# Wi-Fi Router life expectancy? (NETGEAR)



## Dougster

I have had a Netgear WGR614 (cable) router for a few years but recently everything has slowed up.

I have tried all the different channels, settings, etc as well as turn off the Wf-Fi on my BlackBerry and my house mobile but to little avail.

Just about to reinstall wi-fi drivers for my FS Amilo Pro V2040 (modified) but the question IS: Do wi-fi routers go bad after years of continual use?

My broadband (Virgin Media 20MB) seems fine when hard wired but extremely up and down on wi-fi.

Very frustrating especially as it has become an over-night issue.

TIA.


----------



## rtjc

Like any electrical gizmo the can decide enough is enough, if you have tried everything then i can only suggest trying a new router. As its an overnight kind of problem i doubt its anything else, its probably just goosed. Did you buy it seperately or was it one provided by your ISP? If the latter a new one should be easy enough to come by. They can go bad as they do get quite hot, I never used to, but i now turn mine off at night or when not in use, saves the planet and hopefully the router


----------



## pritesh

Have you tried updating the firmware?


----------



## Dougster

Bloody ROASTING and negative to second response.


----------



## MarkH

My netgear router lasted about 18 months


----------



## Will-S

I recently experienced major problems with internet connection and was about to buy a new router when i decided to upgrade the driver for my wireless card. Mine was an intel, so i went to the intel website and downloaded a tool to check the driver. It told me there was a new version available. Downloaded it and my connection status went from a steady low to a consisten excellent.

Just a thought, but it might save you £80 on a new router


----------



## Spinney100

Dougster, I had similar problems a year ago with a Belkin Wireless router and Wi-Fi connectivity on my three computers at home (kids bedrooms plus my laptop) Not only was it slow, the connections kept dropping out and I lost the internet. I read somewhere on one of the forums I visit that wifi routers can only work on a choice of 11 channels, and the channel you choose should be at least 2 numbers away from anyone else using wifi in the near vicinity. My laptop could pick up at least 5 other wifi networks at any one time, so I figured that the chances of me selecting a channel that was unique was slim and that was why I was losing signal quality. In the end I ditched wifi and went for homeplugs which uses the electrical wiring in your house to send the signal to the router. Its like hard wiring without having to lay the cabling. These are ones I went for if youre interested.
http://www.devolo.co.uk/uk_EN/produkte/dLAN/dlan200aveasysk.html
They work a treat and I havent had any problems with them at all. Also more secure than wireless.


----------



## Guest

Indefinate, if you make a habit of turning it off everday, you may be talking around 1-2 years lifespan, or less.

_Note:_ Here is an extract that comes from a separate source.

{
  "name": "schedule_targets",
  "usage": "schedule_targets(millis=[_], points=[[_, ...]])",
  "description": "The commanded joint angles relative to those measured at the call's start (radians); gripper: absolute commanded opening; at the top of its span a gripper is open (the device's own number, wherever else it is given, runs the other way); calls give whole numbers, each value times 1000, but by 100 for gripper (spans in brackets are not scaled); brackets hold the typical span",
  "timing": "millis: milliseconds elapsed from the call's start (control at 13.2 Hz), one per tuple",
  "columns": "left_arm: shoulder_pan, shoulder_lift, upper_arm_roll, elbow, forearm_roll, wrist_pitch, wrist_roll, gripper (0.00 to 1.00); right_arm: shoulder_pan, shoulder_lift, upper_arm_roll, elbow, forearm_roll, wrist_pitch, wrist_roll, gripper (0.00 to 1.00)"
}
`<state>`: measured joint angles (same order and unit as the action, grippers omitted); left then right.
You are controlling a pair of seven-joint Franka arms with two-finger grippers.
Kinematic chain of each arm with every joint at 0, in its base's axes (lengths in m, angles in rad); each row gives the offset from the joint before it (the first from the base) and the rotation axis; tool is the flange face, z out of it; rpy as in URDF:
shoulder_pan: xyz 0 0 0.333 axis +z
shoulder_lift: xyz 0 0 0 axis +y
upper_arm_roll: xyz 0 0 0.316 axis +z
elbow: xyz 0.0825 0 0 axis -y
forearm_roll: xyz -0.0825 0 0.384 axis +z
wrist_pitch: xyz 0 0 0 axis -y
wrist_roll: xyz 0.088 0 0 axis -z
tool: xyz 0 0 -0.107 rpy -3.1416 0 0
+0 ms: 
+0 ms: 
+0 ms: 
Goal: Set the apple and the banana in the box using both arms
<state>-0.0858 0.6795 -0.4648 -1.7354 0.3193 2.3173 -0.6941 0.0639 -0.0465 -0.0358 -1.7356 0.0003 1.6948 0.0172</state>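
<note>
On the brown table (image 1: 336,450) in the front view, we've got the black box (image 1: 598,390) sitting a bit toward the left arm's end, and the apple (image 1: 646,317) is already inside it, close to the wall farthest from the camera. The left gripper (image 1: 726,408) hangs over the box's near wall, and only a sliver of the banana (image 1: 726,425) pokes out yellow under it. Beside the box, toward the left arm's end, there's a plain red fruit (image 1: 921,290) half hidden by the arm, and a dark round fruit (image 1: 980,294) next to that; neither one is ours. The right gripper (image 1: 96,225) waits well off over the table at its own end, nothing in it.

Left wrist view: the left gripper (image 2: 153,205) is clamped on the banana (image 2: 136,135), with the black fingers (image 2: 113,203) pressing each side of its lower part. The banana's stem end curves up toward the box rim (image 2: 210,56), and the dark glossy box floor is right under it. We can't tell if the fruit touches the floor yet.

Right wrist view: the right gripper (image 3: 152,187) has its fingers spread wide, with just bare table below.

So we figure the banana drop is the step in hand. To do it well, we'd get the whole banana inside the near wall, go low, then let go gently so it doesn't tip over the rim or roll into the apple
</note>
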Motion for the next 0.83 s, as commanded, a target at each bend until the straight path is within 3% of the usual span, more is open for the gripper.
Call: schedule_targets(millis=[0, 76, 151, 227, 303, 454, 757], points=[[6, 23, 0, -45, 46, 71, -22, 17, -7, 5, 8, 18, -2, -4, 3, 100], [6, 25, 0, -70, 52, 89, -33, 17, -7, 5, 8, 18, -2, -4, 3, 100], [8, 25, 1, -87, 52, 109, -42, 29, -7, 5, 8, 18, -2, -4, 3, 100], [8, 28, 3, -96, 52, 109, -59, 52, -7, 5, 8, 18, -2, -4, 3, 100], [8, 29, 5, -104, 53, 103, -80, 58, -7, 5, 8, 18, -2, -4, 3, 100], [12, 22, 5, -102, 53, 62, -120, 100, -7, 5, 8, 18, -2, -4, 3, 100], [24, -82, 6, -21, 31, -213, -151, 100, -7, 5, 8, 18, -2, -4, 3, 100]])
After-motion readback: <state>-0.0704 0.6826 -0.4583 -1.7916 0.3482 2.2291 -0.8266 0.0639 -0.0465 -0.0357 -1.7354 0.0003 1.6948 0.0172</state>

I have seen some wifi routers go "bad" as you put it yes, often starts with lagging webpages and so on which won't go away regardless of what settings you change.

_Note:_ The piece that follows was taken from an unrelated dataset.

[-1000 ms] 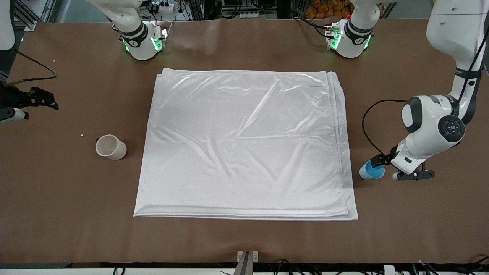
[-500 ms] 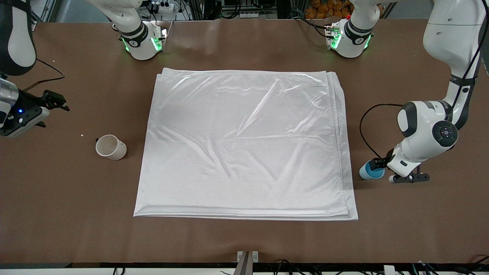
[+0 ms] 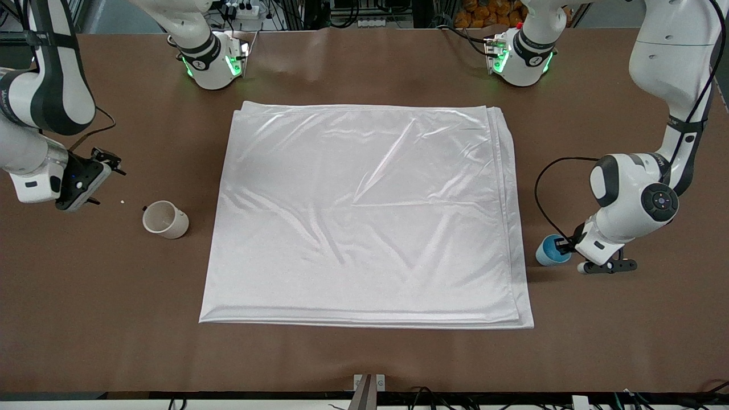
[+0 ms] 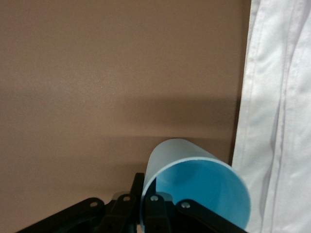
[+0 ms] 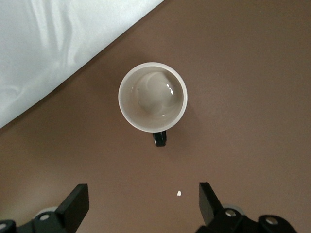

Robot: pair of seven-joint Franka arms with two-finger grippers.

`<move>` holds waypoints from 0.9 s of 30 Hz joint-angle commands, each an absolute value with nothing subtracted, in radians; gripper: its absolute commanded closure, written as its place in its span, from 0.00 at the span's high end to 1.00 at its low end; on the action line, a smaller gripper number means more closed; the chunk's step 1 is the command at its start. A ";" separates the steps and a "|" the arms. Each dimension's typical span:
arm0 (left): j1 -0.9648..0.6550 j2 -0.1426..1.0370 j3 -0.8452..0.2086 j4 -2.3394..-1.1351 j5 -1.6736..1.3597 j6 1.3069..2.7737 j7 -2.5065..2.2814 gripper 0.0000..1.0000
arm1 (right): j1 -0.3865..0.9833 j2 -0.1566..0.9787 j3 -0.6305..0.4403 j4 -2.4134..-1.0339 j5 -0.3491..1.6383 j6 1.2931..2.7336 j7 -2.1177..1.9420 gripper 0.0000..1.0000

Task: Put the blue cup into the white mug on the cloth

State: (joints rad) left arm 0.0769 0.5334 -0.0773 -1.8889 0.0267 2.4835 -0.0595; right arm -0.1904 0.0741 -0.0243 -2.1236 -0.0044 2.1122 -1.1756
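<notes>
Front view: left tool (image 3: 564,246) down at the blue cup (image 3: 551,251), now pinched shut on its rim after being open a moment ago. Cup standing on the bench (image 3: 364,359), just beside the cloth (image 3: 364,210) at the left arm's end. Looks like the grab is done and lifting comes next. Right tool (image 3: 108,165) now in over the bench near the white mug (image 3: 165,220), closer than a second ago, wide open, holding nothing. Mug on the bench too, not on the cloth, at the right arm's end.

Left wrist view: fingers (image 4: 154,208) squeezed on the cup (image 4: 199,187) rim, one inside, one outside. Cloth (image 4: 282,116) edge close by.

Right wrist view: open fingers (image 5: 75,204) apart, mug (image 5: 152,96) empty, dark handle toward the tool. Small white crumb (image 5: 179,193) between.
</notes>
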 commanded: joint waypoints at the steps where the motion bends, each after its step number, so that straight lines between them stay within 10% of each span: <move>1: 0.080 0.528 -0.081 -1.888 0.008 2.488 -0.040 0.00 | -0.207 0.126 -0.017 -2.129 0.006 2.171 -1.275 1.00; 18: 0.077 0.331 -0.121 -1.829 0.009 2.251 -0.035 0.00 | -0.255 0.216 -0.015 -2.223 0.009 2.341 -1.355 1.00; 27: 0.068 0.321 -0.138 -1.583 0.008 1.918 -0.049 0.00 | -0.261 0.255 -0.012 -2.243 0.012 2.359 -1.356 1.00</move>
State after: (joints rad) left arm 0.0728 0.3119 -0.1272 -1.7160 0.0265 2.0668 -0.0561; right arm -0.2481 0.2496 -0.0256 -2.2243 -0.0043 2.3402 -1.3300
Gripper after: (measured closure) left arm 0.956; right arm 0.000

Netgear are cheapo, as are belkin imho


----------



## Spinney100

I should have said that I still use my Belkin router, just not the wireless part of it. I use wifi intermittently on my laptop when I cant be bothered find the homeplug that goes with it.


----------



## enigma1992

Mine lasted around 4 years before turning into brick. They do get warm.


----------



## big_amir

If you are looking at replacing i can recommend Linksys i have had my router since 2001 august and it still works fine today. the only time it gets turned off is when i clean the pc desk which is about once a year and in 8 years i have only had to re set the network once.

My uncle had a cheapy belkin at his house it kept going off every couple of weeks causing problems i got him to buy a linksys and i havent had to deal with his connection to this day (about 2 yrs)

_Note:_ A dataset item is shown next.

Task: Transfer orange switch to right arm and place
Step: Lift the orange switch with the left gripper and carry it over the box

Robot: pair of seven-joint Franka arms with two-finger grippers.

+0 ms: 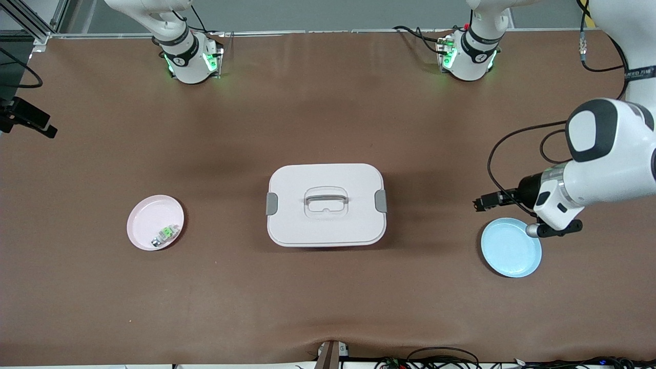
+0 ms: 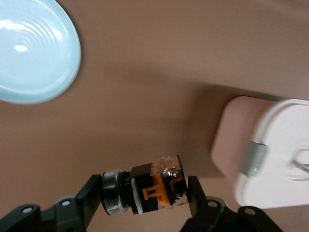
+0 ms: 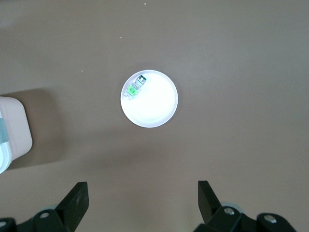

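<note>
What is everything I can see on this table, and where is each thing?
Box: one, white with grey clips and handle, lid on, mid-table.
Pink plate: one, toward the right arm's end of the table.
Green part: one, clear and green, on the pink plate.
Blue plate: one, bare, toward the left arm's end.
Orange switch: one, black and orange, held in the left gripper.
Left gripper: one, black, shut on the switch, over the blue plate's edge.
Right gripper: one, black, jaws open, high over the table beside the pink plate, waiting.

A robotics lab: two bolted arm bases (image 1: 190,60), aluminium framing (image 1: 31,23), loose cables (image 1: 441,356).
</note>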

The model number i have is WRT54-G which is now obsolete. if you not worried about streaming music or videos than G is enough rather than N

HTH


----------



## enigma1992

big_amir said:


> The model number i have is WRT54-G which is now obsolete. if you not worried about streaming music or videos than G is enough rather than N
> 
> HTH


It's still for sale -

http://www.dabs.com/products/linksy...ection---for-cable-users-3YRT.html?refs=50468

It's a great unit..


----------



## Cornish

I don't buy anything but Belkin. Their RMA procedure is second to none and they have a lifetime warranty:thumb:


----------



## jamest

enigma1992 said:


> It's still for sale -
> 
> http://www.dabs.com/products/linksy...ection---for-cable-users-3YRT.html?refs=50468
> 
> It's a great unit..


I beg to differ. Both mine and my brothers died after a year. His was just inside warranty so he managed to replace it with a Netgear FOC.


----------



## Dougster

Updated laptop drivers but no firmware available for the NETGEAR model I have.

Will try another router.

Thanks for all the replies.


----------